ABOUT THIS TASK: Print the data below exactly, but only the lines from the one containing "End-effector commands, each" down to the one containing "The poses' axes", inclusive.

DATA EXCERPT:
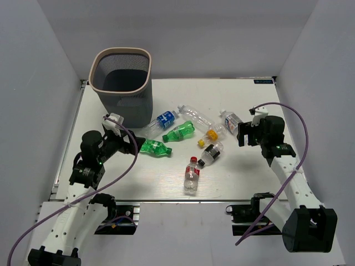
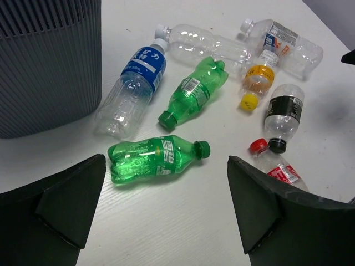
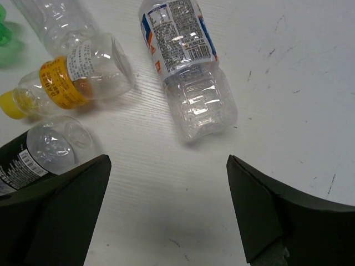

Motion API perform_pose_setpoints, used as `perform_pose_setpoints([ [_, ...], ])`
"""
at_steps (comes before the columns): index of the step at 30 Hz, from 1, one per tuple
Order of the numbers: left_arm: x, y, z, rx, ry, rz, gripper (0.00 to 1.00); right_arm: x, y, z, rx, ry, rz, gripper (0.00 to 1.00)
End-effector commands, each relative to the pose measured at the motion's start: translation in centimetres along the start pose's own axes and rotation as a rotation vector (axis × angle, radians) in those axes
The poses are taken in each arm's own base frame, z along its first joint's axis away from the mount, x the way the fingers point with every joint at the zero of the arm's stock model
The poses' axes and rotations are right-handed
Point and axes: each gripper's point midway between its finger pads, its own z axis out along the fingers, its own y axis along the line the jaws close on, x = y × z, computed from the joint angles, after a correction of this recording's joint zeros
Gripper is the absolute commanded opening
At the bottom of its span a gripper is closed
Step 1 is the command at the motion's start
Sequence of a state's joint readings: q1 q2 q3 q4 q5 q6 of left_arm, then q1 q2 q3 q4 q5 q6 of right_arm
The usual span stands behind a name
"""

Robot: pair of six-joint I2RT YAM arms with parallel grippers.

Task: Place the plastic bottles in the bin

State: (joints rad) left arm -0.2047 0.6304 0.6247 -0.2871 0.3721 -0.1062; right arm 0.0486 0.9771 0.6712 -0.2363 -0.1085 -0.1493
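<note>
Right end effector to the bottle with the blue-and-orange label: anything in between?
Nothing. The right wrist view shows only bare table between the open right end effector and the blue-and-orange-label bottle; the yellow-capped bottle lies off to one side.

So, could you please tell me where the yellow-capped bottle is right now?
In the top view the yellow-capped bottle lies right of centre, between the black-labelled bottle and the long clear bottle.

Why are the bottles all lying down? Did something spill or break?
Nothing looks spilled or broken. The plastic bottles lie scattered on their sides on the table, near the upright bin. That is just the mess waiting to be tidied.
</note>
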Motion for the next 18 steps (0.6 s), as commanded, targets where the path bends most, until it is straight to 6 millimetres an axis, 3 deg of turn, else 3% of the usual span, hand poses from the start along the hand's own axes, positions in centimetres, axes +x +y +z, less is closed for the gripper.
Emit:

PROBLEM SOLUTION:
End-effector commands, each relative to the pose measured at the motion's start: translation in centimetres along the start pose's own axes and rotation as a rotation vector (axis × angle, radians) in those axes
The poses are taken in each arm's own base frame, z along its first joint's axis away from the mount, x the way the fingers point with every joint at the zero of the arm's stock model
The poses' axes and rotations are right-handed

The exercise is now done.